▸ AIM OF THE EXERCISE: Once you have located the line containing "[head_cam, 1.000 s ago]" in the material below, return it exactly along with each line after it through the line containing "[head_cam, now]".

*** Begin section ***

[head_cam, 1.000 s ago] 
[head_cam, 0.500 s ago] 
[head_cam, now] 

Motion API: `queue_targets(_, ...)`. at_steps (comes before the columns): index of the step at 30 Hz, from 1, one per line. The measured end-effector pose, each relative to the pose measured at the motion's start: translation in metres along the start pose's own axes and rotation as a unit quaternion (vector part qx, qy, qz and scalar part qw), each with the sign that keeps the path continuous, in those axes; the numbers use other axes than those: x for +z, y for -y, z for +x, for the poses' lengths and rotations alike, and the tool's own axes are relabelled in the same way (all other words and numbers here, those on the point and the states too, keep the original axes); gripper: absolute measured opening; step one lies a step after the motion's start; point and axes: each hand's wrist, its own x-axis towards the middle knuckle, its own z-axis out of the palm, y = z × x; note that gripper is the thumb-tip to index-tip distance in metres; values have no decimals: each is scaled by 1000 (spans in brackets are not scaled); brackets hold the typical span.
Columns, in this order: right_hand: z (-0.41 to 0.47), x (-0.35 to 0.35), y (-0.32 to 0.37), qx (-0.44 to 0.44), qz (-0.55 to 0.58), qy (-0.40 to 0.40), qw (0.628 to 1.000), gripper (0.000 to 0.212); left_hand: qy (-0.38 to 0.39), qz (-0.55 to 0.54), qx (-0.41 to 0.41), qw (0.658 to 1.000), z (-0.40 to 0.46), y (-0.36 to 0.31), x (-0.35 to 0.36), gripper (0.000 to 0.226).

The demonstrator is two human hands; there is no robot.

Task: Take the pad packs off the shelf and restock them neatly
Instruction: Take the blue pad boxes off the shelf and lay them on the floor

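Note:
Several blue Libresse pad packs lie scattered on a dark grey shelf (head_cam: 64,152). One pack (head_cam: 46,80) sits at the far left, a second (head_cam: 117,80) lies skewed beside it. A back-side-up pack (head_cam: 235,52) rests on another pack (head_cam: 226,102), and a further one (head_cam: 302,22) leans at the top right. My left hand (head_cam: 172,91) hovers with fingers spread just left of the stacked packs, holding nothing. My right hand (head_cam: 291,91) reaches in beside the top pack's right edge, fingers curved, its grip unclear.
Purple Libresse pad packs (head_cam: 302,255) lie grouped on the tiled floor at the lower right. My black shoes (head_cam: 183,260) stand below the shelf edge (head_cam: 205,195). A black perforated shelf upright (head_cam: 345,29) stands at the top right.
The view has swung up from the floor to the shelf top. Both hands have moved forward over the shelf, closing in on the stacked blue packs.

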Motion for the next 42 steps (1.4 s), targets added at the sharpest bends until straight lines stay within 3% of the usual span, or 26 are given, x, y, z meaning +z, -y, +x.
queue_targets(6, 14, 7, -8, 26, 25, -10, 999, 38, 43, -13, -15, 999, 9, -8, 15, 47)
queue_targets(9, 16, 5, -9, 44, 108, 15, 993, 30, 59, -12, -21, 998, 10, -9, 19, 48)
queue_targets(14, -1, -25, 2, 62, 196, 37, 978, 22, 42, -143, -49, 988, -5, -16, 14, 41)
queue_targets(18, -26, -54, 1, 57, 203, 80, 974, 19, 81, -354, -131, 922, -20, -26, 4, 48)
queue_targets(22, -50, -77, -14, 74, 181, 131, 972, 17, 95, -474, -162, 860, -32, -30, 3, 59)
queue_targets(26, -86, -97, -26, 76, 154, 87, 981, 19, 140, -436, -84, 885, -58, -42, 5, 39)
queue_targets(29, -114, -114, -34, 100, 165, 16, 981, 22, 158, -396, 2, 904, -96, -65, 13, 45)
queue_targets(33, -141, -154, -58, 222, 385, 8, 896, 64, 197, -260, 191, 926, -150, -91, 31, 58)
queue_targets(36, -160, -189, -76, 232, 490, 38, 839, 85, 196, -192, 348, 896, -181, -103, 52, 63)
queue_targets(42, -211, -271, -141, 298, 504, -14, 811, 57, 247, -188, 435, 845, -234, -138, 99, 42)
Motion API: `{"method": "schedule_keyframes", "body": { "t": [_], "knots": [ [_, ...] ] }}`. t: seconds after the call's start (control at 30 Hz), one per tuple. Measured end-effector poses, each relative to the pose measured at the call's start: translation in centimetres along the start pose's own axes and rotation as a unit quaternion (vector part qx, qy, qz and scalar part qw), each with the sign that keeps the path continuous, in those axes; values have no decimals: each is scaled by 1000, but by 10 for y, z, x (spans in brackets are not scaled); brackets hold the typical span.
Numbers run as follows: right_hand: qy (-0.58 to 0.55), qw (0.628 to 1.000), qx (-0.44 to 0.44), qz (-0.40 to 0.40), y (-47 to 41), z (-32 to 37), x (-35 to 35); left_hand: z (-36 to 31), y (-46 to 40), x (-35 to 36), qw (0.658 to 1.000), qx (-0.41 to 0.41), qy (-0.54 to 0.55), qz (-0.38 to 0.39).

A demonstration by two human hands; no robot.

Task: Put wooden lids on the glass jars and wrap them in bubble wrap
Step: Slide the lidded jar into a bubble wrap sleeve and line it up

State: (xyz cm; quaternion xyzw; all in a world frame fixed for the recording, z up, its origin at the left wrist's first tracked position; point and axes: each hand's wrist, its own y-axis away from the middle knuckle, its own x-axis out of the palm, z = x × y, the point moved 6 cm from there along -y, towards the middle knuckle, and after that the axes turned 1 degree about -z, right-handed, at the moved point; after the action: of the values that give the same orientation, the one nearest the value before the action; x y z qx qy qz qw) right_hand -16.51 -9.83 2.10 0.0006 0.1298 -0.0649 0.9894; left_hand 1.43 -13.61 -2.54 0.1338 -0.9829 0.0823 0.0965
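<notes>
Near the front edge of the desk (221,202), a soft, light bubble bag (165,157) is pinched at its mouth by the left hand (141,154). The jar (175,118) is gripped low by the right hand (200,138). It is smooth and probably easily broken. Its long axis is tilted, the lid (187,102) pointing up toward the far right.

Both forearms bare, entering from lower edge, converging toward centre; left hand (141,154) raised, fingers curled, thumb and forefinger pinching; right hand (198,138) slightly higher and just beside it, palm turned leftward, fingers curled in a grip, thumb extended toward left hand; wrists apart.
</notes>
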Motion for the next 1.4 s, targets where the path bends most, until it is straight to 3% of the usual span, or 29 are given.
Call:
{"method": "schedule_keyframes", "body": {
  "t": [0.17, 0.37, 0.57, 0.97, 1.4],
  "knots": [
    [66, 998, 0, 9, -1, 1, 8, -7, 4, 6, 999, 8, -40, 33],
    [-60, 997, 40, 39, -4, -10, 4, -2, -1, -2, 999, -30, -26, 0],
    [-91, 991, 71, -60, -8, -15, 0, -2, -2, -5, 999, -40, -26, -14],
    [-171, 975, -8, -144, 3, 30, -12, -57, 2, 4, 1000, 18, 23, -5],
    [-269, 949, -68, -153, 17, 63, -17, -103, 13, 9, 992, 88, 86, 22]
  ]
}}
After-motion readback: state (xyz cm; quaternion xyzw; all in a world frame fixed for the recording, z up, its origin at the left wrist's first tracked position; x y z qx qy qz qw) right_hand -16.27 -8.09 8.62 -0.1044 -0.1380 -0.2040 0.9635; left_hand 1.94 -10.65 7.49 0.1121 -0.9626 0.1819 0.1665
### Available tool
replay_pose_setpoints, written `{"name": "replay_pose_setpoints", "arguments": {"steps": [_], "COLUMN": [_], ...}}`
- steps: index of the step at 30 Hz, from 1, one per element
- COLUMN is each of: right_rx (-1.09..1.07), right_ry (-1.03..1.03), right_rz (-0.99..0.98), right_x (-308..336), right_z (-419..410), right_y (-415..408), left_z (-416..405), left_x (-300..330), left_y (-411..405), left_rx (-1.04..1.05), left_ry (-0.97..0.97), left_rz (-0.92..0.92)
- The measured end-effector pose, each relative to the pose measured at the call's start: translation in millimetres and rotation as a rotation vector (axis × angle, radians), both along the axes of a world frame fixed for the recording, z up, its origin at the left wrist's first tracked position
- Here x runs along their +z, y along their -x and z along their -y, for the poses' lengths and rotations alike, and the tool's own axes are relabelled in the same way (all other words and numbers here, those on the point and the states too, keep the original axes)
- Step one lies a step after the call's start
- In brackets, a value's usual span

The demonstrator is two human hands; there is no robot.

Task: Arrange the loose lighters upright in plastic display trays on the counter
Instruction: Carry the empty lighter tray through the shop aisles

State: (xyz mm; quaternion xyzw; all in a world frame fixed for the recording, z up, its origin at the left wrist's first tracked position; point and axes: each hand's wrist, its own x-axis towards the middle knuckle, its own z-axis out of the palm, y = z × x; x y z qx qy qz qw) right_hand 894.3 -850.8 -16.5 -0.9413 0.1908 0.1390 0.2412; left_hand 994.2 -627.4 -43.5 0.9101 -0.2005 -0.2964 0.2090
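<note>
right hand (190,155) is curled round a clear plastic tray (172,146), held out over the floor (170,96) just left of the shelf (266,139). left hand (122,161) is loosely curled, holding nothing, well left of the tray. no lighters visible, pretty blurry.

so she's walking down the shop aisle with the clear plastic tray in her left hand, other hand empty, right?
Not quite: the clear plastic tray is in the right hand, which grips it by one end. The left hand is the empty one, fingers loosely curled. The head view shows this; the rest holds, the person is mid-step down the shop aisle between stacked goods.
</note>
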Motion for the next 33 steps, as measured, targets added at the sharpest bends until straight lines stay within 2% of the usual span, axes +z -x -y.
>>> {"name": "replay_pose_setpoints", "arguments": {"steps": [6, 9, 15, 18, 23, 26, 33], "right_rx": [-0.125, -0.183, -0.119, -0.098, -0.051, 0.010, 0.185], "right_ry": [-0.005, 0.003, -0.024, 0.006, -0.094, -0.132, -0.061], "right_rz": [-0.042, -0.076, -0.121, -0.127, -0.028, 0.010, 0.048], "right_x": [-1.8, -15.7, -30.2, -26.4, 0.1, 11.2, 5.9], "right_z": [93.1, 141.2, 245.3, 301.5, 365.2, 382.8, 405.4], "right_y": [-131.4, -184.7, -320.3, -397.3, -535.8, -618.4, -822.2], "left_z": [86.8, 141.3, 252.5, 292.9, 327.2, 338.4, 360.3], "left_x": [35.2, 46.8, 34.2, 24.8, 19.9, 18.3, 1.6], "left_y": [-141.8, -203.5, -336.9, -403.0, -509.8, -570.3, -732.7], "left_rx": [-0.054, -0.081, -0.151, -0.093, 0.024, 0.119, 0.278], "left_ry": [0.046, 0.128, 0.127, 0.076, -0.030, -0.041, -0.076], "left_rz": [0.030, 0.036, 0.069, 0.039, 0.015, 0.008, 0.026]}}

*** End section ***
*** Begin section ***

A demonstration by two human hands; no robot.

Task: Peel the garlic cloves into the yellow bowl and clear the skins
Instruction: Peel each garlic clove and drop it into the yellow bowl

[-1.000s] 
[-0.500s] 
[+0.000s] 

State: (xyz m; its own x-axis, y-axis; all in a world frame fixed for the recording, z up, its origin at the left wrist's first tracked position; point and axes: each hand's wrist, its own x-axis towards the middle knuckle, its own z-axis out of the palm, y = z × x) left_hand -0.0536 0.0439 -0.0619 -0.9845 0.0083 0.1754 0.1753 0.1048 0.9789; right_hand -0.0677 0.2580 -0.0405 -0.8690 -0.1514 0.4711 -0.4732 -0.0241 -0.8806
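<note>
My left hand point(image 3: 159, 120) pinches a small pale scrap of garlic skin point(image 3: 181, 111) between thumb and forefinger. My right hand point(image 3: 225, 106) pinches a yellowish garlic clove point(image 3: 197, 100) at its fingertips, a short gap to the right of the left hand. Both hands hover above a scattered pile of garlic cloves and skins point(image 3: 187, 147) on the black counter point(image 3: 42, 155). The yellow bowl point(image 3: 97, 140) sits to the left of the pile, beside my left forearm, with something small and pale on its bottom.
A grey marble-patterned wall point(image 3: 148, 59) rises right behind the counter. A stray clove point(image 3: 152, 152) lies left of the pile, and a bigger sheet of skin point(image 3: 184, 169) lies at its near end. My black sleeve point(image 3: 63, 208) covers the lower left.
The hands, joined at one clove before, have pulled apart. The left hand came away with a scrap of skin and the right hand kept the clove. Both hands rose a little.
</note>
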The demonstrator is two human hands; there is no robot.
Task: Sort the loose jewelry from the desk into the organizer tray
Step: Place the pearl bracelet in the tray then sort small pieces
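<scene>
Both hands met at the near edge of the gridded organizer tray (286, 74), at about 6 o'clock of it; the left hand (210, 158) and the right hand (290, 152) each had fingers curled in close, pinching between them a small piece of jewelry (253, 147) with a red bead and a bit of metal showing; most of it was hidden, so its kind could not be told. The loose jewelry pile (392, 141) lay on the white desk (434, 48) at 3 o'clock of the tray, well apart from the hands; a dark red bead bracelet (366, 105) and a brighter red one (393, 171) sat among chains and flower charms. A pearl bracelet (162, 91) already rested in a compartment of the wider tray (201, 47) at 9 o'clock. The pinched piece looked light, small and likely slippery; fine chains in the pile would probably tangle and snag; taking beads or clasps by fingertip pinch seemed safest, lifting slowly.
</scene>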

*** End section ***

▸ RESPONSE TO THE TASK:
[head_cam, 1.000 s ago] 
[head_cam, 0.500 s ago] 
[head_cam, now] 

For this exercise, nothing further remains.